Transcribe all the material exactly. Leave every line as it is.

---------- STORED DATA

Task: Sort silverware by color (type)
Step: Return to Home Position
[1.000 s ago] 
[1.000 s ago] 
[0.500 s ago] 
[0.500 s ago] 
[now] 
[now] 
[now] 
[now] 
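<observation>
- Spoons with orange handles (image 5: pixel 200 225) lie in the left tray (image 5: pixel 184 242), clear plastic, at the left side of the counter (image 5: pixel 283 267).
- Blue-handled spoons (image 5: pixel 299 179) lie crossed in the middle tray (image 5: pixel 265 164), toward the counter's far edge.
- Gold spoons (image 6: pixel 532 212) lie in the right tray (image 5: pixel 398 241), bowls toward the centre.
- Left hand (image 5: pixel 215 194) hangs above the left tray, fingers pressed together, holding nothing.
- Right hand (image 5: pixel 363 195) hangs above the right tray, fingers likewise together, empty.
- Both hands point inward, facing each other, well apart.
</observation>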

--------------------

* SOLVED EXERCISE
Task: Sort silverware by color (type)
Step: Return to Home Position
[1.000 s ago] 
[1.000 s ago] 
[0.500 s ago] 
[0.500 s ago] 
[now] 
[now] 
[now] 
[now] 
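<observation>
- Spoons with orange handles (image 5: pixel 200 225) lie in the left tray (image 5: pixel 184 242), clear plastic, at the left side of the counter (image 5: pixel 283 267).
- Blue-handled spoons (image 5: pixel 299 179) lie crossed in the middle tray (image 5: pixel 265 164), toward the counter's far edge.
- Gold spoons (image 6: pixel 532 212) lie in the right tray (image 5: pixel 398 241), bowls toward the centre.
- Left hand (image 5: pixel 215 194) hangs above the left tray, fingers pressed together, holding nothing.
- Right hand (image 5: pixel 363 195) hangs above the right tray, fingers likewise together, empty.
- Both hands point inward, facing each other, well apart.
</observation>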

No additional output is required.